L’école algérienne :

          La lecture n’a malheureusement pas sa place dans le programme éducatif algérien qui favorise les lectures et analyses des courts textes dénudés de toute créativité et ardeur et qui ne répondent nullement aux intérêts des jeunes écoliers débordants encore d’imagination juvéniles et à qui on fait croire que seules les notes comptent à l’école.

Le livre un produit de luxe ?

          Depuis la colonisation française, la liberté de publication et de lire a été strictement contrôlée. Évitant à tout prix l’étincelle pouvant déclencher le feu de la révolte. Et le système dit démocrate d’après l’indépendance n’a fait que suivre les traces de l’idéologie coloniale, où le livre a fait l’objet de censure extrêmement claire. À coté de la monopolisation du marché de l’édition et de la vente du livre.

         Tous ces paramètres ont fait que le livre soit peu abordable aux castes moyennes de la société. De la sorte qu’un père de famille -composée de deux parents et de trois enfants- ayant pour salaire mensuel le SNMG (Salaire national minimum garanti) fixé à 18.000 DA, ne va pas se contenter de livres pour faire taire les gargouillement de faim de ses enfants.

Pourquoi lisons-nous dans les transports ?

         Nous passons une bonne partie de notre temps dans les transports. Et quoi de mieux que la lecture pour tirer le meilleur profit de ce temps ? La lecture permet non seulement d’alléger le trajet qui peut être une corvée pour certains mais aussi vous rend imperturbables aux stress que le trafic peut conférer.

Ça peut aussi être une parfaite évasion aux interrogatoires forcés des salles d’attente et une esquive aux interminables discussions non désirées.

        Votre vulnérabilité face à la mort de votre caractère préféré ou ces petites répliques qui vous arrachent involontairement un sourire, donnera surement envie à la personne qui lisait par-dessus votre épaule ou à celle qui regardait drôlement votre humeur changer de prendre ce même livre que vous teniez tendrement entre vos mains la prochaine fois qu’elle se rendra en librairie.
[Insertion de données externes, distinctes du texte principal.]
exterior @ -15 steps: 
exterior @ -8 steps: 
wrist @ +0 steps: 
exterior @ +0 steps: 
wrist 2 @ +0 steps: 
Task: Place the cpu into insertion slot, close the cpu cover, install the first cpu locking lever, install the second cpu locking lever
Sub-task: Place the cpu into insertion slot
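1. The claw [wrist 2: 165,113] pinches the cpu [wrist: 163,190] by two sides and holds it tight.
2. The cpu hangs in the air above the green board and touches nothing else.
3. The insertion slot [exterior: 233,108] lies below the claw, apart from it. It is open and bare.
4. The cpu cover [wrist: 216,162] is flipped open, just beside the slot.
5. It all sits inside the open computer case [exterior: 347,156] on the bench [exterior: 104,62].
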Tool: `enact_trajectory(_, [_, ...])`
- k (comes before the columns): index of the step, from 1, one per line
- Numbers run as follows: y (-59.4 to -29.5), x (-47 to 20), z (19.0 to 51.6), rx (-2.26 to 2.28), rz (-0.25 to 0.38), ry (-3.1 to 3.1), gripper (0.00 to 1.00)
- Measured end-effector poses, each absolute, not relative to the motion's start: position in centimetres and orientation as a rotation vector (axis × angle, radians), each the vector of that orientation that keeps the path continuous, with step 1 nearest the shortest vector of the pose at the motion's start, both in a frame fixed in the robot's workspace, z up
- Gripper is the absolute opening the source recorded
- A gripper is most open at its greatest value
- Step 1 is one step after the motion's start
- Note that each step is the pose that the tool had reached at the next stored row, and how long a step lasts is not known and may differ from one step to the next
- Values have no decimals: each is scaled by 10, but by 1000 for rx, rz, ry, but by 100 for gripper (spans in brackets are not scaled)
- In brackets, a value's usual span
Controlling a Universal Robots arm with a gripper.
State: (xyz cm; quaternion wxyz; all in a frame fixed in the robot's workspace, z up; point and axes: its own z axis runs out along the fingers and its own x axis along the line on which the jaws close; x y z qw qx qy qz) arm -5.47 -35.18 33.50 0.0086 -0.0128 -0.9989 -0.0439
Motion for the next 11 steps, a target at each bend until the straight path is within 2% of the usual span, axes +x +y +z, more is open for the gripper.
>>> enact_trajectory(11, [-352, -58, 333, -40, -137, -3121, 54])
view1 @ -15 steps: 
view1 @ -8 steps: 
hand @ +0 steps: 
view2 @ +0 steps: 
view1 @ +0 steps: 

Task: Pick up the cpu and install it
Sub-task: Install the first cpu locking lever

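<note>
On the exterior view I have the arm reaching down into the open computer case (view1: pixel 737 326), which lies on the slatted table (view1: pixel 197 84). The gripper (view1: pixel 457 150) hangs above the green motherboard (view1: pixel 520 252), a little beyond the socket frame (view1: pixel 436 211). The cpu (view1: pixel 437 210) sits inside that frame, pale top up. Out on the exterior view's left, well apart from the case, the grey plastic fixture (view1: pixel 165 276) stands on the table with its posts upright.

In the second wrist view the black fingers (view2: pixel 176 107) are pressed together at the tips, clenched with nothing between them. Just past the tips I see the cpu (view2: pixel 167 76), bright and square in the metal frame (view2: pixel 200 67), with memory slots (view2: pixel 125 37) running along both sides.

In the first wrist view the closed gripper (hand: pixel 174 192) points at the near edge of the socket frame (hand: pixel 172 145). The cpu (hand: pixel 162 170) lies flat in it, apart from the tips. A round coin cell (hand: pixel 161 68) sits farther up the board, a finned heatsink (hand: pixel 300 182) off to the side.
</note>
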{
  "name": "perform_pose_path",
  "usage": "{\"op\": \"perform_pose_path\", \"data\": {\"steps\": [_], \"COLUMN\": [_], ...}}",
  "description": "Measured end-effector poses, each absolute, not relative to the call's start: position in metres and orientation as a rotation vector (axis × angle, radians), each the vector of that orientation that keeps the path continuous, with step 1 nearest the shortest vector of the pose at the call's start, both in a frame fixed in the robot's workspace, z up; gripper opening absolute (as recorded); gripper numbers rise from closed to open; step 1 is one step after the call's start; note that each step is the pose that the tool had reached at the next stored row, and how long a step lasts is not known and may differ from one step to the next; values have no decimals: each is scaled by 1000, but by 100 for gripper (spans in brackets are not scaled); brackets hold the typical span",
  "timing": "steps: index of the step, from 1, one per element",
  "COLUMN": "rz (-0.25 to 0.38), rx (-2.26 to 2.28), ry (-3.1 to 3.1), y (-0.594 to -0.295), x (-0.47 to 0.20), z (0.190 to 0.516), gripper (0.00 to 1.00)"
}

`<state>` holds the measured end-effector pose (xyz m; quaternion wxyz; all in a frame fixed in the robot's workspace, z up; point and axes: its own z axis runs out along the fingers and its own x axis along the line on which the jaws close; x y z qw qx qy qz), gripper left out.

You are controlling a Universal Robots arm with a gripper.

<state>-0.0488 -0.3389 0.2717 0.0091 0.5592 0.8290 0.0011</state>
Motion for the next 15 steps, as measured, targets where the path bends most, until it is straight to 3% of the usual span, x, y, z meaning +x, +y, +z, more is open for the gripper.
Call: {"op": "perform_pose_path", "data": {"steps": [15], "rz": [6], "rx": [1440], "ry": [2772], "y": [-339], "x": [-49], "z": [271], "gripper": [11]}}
       En dépit de toutes les contrariétés qu’encourent lecteurs et livres en Algérie, le nombre de ces derniers ne cesse d’augmenter et cela proportionnellement aux nombreuses maisons d’éditions et librairies qui naissent chaque jour, des salons gorgés d’immense variété de livres et des initiatives salutaires de la jeunesse algérienne qui refuse de s’abandonner aux courants de la régression littéraire.

Amélie Nothomb dit qu’«On lit pour découvrir une vision du monde»,

Moi, je lis pour une Algérie meilleure, et vous ?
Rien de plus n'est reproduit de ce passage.